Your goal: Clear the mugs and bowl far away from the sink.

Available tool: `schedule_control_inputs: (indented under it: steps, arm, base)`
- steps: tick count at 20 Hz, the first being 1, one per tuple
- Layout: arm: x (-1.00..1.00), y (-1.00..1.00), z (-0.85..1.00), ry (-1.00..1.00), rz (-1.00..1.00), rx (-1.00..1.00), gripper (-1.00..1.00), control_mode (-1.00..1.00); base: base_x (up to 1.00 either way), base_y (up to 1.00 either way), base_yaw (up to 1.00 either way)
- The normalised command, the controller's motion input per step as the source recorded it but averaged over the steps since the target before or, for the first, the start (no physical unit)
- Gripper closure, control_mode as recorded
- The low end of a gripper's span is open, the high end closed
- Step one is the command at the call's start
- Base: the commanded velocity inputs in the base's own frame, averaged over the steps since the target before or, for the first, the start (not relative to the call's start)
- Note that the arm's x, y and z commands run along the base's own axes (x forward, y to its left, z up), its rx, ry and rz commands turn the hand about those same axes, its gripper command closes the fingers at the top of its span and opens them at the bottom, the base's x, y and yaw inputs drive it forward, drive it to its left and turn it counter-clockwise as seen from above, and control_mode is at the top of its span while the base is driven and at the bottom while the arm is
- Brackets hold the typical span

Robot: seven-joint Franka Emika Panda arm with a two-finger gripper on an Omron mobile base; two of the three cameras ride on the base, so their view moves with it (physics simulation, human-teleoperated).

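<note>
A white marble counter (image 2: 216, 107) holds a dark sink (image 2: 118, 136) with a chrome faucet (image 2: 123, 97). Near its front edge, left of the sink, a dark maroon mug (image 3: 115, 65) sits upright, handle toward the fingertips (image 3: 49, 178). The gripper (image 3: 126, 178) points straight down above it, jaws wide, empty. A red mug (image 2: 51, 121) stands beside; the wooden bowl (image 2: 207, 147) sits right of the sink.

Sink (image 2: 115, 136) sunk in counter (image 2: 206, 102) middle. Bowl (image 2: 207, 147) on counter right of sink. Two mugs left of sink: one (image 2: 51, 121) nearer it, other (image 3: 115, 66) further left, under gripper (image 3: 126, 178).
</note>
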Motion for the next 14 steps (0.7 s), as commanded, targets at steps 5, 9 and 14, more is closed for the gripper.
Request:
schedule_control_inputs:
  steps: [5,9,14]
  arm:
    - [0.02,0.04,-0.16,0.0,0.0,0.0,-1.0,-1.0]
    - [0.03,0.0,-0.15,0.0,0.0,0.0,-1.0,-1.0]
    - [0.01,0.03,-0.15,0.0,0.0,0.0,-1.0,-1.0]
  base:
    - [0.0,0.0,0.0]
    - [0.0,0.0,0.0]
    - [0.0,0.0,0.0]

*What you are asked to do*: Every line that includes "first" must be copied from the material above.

*Answer for this exercise*:
- steps: tick count at 20 Hz, the first being 1, one per tuple
- The normalised command, the controller's motion input per step as the source recorded it but averaged over the steps since the target before or, for the first, the start (no physical unit)
- Base: the commanded velocity inputs in the base's own frame, averaged over the steps since the target before or, for the first, the start (not relative to the call's start)

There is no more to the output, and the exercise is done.